The Metal renderer handles all GPU operations, from shader compilation to final frame presentation.

Architecture Overview

class Renderer : public RendererBase {
  public:
    // Surface
    void SetSurface(void* surface) override;
    ISurfaceCompositor* AcquireNextSurface() override;

    // Buffer management
    BufferBase* CreateBuffer(u64 size) override;
    BufferBase* AllocateTemporaryBuffer(const u64 size) override;
    
    // Texture operations
    TextureBase* CreateTexture(const TextureDescriptor& descriptor) override;
    
    // Shader compilation
    ShaderBase* CreateShader(const ShaderDescriptor& descriptor) override;
    
    // Pipeline state
    PipelineBase* CreatePipeline(const PipelineDescriptor& descriptor) override;
    void BindPipeline(const PipelineBase* pipeline) override;
    
    // Draw commands
    void Draw(ICommandBuffer* command_buffer,
              const engines::PrimitiveType primitive_type,
              const u32 start, const u32 count,
              const u32 base_instance, const u32 instance_count) override;
              
  private:
    MTL::Device* device;
    MTL::CommandQueue* command_queue;
    CA::MetalLayer* layer;
};

Key Components

Metal Device & Command Queue

The renderer maintains a Metal device and command queue for GPU operations:

MTL::Device* device;
MTL::CommandQueue* command_queue;

All rendering commands are submitted through the command queue to the GPU.

State Management

The renderer tracks the current rendering state including:

struct State {
    const RenderPass* render_pass;
    Viewport viewports[VIEWPORT_COUNT];
    Scissor scissors[VIEWPORT_COUNT];
    const Pipeline* pipeline;
    BufferView index_buffer;
    std::array<BufferView, VERTEX_ARRAY_COUNT> vertex_buffers;
    std::array<std::array<BufferView, CONST_BUFFER_BINDING_COUNT>,
               usize(ShaderType::Count)> uniform_buffers;
    std::array<std::array<CombinedTextureSampler, TEXTURE_BINDING_COUNT>,
               usize(ShaderType::Count)> textures;
};

Pipeline Caches

Multiple caches optimize pipeline state creation:

DepthStencilStateCache* depth_stencil_state_cache;
BlitPipelineCache* blit_pipeline_cache;
ClearColorPipelineCache* clear_color_pipeline_cache;
ClearDepthPipelineCache* clear_depth_pipeline_cache;

Shader Compilation

Hydra supports two shader backends for compiling Nintendo Switch shaders to Metal:

MSL Backend

Translates shaders to Metal Shading Language source code

AIR Backend

Uses Apple Intermediate Representation for optimized performance

Metal Shading Language (MSL)

The MSL backend converts Nintendo Switch GPU shaders to Metal Shading Language source code, which is then compiled at runtime.

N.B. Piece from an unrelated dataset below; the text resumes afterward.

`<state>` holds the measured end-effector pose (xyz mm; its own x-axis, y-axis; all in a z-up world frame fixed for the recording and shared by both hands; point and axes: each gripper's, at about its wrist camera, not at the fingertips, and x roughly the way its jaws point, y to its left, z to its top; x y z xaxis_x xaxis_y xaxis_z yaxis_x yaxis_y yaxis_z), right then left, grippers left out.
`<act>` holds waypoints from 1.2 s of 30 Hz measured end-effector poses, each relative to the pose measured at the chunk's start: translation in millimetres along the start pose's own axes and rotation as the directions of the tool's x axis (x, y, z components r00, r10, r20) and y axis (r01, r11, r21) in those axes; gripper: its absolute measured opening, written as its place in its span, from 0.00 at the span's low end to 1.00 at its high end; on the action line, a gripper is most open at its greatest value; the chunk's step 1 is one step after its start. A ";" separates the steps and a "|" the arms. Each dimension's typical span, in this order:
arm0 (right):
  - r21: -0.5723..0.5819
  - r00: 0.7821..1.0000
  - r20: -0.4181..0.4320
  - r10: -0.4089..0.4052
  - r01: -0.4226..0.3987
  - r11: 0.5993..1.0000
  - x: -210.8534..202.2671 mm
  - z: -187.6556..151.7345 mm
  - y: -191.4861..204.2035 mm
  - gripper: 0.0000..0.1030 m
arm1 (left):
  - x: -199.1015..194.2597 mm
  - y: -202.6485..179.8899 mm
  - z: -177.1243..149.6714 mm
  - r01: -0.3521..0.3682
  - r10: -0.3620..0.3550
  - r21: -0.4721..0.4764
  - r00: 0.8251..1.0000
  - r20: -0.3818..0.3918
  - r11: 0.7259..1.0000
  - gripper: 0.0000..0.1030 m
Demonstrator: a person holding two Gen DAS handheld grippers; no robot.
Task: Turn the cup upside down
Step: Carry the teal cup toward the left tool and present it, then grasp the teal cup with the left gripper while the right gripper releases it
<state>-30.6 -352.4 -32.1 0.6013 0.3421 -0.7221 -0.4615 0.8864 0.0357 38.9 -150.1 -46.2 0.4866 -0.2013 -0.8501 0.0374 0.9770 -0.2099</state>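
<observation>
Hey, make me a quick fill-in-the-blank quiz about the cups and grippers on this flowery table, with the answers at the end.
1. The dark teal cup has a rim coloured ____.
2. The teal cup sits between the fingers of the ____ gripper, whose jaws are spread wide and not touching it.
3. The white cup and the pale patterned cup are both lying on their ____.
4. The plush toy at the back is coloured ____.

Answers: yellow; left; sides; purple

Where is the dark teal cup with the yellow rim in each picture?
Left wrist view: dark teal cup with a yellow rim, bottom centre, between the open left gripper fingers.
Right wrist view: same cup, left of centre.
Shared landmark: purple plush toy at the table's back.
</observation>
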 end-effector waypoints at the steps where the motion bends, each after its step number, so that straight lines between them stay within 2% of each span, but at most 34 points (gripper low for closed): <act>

Shader::Shader(const ShaderDescriptor& descriptor) : ShaderBase(descriptor) {
    // Compile options
    MTL::CompileOptions* options = MTL::CompileOptions::alloc()->init();
    if (true) // Configurable
        options->setPreserveInvariance(true);
    
    // MSL compilation
    switch (descriptor.backend) {
    case ShaderBackend::Msl: {
        // Convert shader code to string
        std::string source;
        source.assign(descriptor.code.begin(), descriptor.code.end());
        
        // Compile MSL source to Metal library
        NS::Error* error;
        library = METAL_RENDERER_INSTANCE.GetDevice()->newLibrary(
            ToNSString(source), options, &error);
        if (error) {
            LOG_ERROR(MetalRenderer, "Failed to create Metal library: {}",
                      error->localizedDescription()->utf8String());
            return;
        }
        break;
    }
    }
    
    // Extract main function
    function = library->newFunction(ToNSString("main_"));
    library->release();
}

MSL Features

Runtime Compilation

MSL shaders are compiled at runtime, allowing for:

Dynamic shader modifications
Easier debugging with readable source code
Shader hot-reloading during development

Invariance Preservation

The compiler preserves invariance to ensure consistent results:

options->setPreserveInvariance(true);

This is critical for maintaining visual accuracy across different GPUs.

Fast Math (Optional)

Fast math optimizations can be enabled for performance:

options->setFastMathEnabled(true); // Configurable

Apple Intermediate Representation (AIR)

The AIR backend uses Apple’s intermediate representation format for potentially better performance.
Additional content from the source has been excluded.